Following Libyan dictator Muammar Qaddafi’s recent call in the New York Times for Israelis and Palestinians to share a state, Isratine, Israeli peace activist Uri Avnery responds in the International Herald Tribune:

It is always pleasing to hear Muammar Qaddafi coming forward with a new idea. He is the joker in the pack of Middle Eastern leaders, appearing in the most unexpected places. He looks at things with fresh eyes. Unfortunately, his ideas are not always the most practical.

Now he is putting forward the idea that Jews and Arabs in our country should live together in one joint state, to be called Isratine.

That is a fetching, if not altogether original idea. Qaddafi has always been a great unifier. In 1972, early in his 40-year rule, he initiated the idea of the union of Libya, Egypt and Syria into one state. In 1974, he started work toward a union of Libya and Tunisia. He also proposed the creation of a big Saharan Islamic State.
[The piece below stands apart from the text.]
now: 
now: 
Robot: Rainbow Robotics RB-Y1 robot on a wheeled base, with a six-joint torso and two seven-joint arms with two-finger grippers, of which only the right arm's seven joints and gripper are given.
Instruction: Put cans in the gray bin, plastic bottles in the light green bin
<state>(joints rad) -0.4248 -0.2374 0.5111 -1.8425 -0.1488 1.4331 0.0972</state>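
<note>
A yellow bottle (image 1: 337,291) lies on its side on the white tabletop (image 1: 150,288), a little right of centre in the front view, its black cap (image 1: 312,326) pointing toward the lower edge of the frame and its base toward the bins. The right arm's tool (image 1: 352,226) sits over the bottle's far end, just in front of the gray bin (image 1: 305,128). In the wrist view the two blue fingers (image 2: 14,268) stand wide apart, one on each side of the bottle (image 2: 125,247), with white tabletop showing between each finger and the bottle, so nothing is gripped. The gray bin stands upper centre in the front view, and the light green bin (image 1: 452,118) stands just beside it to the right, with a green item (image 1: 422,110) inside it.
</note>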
After these failures, one would have to be a very determined optimist to believe in the union of Israel and Palestine. After all, the peoples of Libya, Egypt and Tunisia are very closely related, profess the same religion, speak the same language and share the same social mores, while Israelis and Palestinians are not related, speak different languages, have different beliefs and are both fiercely nationalistic.

It takes quite a stretch of the imagination to believe that Israelis and Palestinians will come together tomorrow, serve in the same army, enact the same laws and pay the same taxes. One wonders how such a state would function.

Israelis might misunderstand the intentions of our Libyan friend and think that he is asking them to dismantle their state, take in six million Palestinian refugees and resign themselves to live as a minority in an Arab-majority Isratine. They will be tempted to answer: Thanks, but no thanks. If there is one point on which 99 percent of Israelis are in agreement, it is their desire to live in a Hebrew-speaking state of their own.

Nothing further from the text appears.